L’une des solutions qui peut être envisagée est l’installation d’un limiteur de pression acoustique (LPA) réglé en fonction des limites fixées par le BET ayant réalisée l’Etude (obligatoire) de l’Impact des Nuisances Sonores (EINS).

Cette limite est prévue par la réglementation concernant les lieux à diffusion de sons amplifiés.

Les articles R571-25 et R571-26 du Code de l’environnement imposent à l’exploitant d’une telle activité de s’assurer que les émissions sonores :

« qui s’exercent dans un lieu clos n’engendrent pas dans les locaux à usage d’habitation ou destinés à un usage impliquant la présence prolongée de personnes, un dépassement des valeurs limites de l’émergence spectrale de 3 décibels dans les octaves normalisées de 125 hertz à 4 000 hertz ainsi qu’un dépassement de l’émergence globale de 3 décibels pondérés A ».

La note d’information interministérielle n° DGS/EA2/DGPR/2023/188 du 5 décembre 2023 relative à la réglementation sur la prévention des risques liés aux bruits et aux sons amplifiés définit un lieu clos comme un « lieu physiquement fermé par des parois et un toit », elle précise qu’un chapiteau par exemple doit être considéré comme un lieu clos.

Dans le cas présent, le BET sollicité par les demandeurs avait appliqué un terme correctif en prenant en compte les durées d’apparition des nuisances sonores bien que le texte réglementaire ne prévoit pas un tel ajustement.

La limite retenue par l’acousticien et le juge des référés était finalement de 6 dB(A) en période nocturne et de 7 dB(A) en période diurne.

Par ailleurs, l’article R. 571-26 du code de l’environnement précise que la réglementation s’applique aux « bruits générés par les activités impliquant la diffusion de sons amplifiés » ce qui suggère que tous les bruits accompagnants la diffusion de sons amplifiés doivent être pris en compte dans les mesures.

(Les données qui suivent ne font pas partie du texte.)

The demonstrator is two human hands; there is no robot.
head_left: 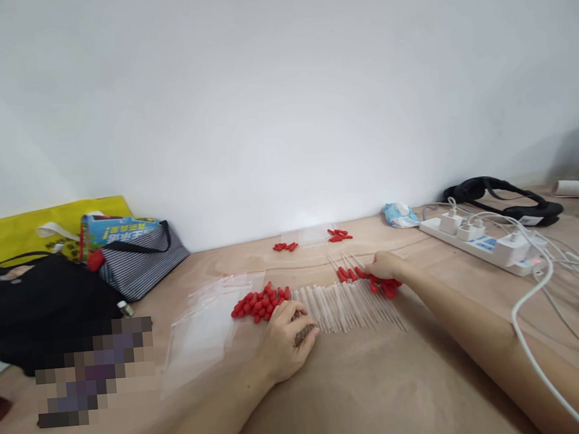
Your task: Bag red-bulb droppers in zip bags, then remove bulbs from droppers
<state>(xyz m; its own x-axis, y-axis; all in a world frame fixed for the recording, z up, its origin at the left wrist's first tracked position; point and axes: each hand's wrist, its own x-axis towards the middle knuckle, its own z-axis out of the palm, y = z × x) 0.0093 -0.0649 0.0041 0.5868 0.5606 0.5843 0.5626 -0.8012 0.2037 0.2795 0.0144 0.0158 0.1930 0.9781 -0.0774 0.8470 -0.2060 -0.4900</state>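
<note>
Slender clear tubes, like glass dropper pipettes, lie side by side in a row on the table. My left hand rests at the row's left end, palm down, fingers bent and thumb apart, with nothing visible in it. Just beyond it is a heap of red rubber bulbs. My right hand is closed at the far right of the row, its fingertips on the red bulb of a dropper; part of the grip is hidden. Beside that lie other droppers with red bulbs. More red bulbs sit under this hand.
Clear plastic bags lie at left. Near the wall, a bag of tubes has red bulbs at its ends. On the right are a power strip, white cables and a black headset; bags stand at left.
</note>
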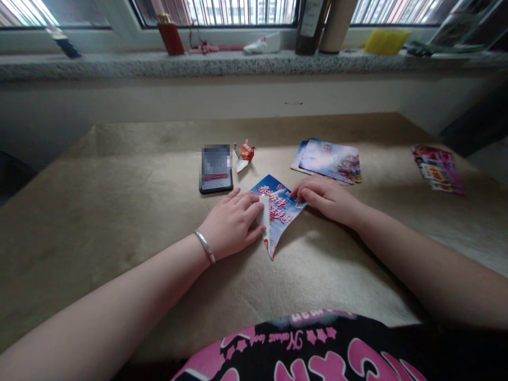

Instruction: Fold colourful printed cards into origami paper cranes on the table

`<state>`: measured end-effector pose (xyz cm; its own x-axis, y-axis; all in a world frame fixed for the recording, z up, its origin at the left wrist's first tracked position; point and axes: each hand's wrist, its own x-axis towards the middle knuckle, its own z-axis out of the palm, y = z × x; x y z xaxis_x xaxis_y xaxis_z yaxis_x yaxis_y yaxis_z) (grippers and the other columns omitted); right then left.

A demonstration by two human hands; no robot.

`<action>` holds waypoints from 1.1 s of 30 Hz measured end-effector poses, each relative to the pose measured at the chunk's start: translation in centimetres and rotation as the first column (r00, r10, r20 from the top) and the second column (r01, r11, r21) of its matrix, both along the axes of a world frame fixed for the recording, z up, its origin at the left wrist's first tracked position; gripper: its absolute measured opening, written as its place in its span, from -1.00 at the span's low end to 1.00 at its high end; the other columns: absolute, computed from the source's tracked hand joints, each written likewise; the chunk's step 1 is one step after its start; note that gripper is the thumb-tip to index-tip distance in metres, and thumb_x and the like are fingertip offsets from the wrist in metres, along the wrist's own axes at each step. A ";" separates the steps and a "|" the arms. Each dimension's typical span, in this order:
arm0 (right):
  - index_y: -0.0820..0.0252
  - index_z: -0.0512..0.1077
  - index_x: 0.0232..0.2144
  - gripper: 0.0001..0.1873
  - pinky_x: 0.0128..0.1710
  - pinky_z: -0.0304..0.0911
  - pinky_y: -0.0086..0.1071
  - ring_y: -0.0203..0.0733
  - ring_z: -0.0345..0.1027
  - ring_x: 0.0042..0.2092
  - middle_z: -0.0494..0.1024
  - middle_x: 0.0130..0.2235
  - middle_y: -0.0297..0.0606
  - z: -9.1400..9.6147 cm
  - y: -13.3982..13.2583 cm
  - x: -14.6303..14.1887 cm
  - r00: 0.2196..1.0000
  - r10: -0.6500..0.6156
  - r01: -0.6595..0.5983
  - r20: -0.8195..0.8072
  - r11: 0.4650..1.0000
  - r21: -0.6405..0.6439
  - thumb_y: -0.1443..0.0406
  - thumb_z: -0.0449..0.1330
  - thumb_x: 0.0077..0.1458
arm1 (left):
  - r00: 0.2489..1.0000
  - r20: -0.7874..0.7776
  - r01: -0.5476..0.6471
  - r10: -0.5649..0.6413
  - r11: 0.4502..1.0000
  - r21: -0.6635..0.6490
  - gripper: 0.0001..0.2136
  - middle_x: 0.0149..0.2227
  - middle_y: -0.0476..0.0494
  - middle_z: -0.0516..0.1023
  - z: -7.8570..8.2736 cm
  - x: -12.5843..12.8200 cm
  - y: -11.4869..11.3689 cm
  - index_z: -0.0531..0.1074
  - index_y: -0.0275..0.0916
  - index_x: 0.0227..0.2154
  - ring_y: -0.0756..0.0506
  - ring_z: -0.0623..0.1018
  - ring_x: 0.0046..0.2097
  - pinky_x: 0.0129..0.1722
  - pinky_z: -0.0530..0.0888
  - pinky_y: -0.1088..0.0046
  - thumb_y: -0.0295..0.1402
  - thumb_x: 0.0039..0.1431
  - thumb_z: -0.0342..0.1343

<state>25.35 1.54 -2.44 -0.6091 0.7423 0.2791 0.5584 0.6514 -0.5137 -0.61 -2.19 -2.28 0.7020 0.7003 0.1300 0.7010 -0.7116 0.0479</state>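
A blue printed paper sheet (283,203) with pink and white lettering lies on the table in front of me. Its left side is folded over into a narrow white flap, and the sheet tapers to a point towards me. My left hand (234,219), with a silver bangle at the wrist, holds the folded flap down with thumb and fingers. At the sheet's right corner, my right hand (319,196) has its fingers curled and closed on the edge. The sheet's left corner is hidden under my left hand.
Beyond my left hand lie a phone (216,169) and a small folded paper figure (244,153). A stack of printed sheets (331,159) is behind my right hand, with colourful paper pieces (436,169) farther right. Bottles and a yellow sponge (387,42) stand on the windowsill (238,66).
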 end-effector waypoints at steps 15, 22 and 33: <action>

Or, un limiteur de pression acoustique ne peut agir (en intensité et en bandes de fréquences) que sur les sons amplifiés et non sur les autres bruits associés tels que les cris du public. Cette solution technique ne garantit donc pas la totale disparition des nuisances sonores.

B. La difficulté pour la victime de prouver la poursuite des nuisances sonores.

De la même manière, les victimes de nuisances sonores font face à la difficulté de prouver la poursuite des nuisances sonores.
Habituellement, à l’issue de l’expertise et de la procédure au fond, l’exploitant qui génère des nuisances sonores est contraint de mettre en place les solutions techniques préconisées par l’étude réparatoire à défaut de quoi l’astreinte pourra être liquidée.

Dans une telle situation, c’est à l’exploitant de prouver qu’il a bien mis en place toutes les mesures préconisées par l’expert afin de faire cesser les nuisances sonores.

A l’inverse, dans le cas présent, la charge de la preuve incombe aux victimes des nuisances sonores qui doivent démontrer le dépassement des émergences réglementairement tolérées pour que l’astreinte soit liquidée.

Pour constituer une telle preuve, les victimes peuvent missionner un Commissaire (ou huissier) de justice afin de procéder à des constatations à l’oreille.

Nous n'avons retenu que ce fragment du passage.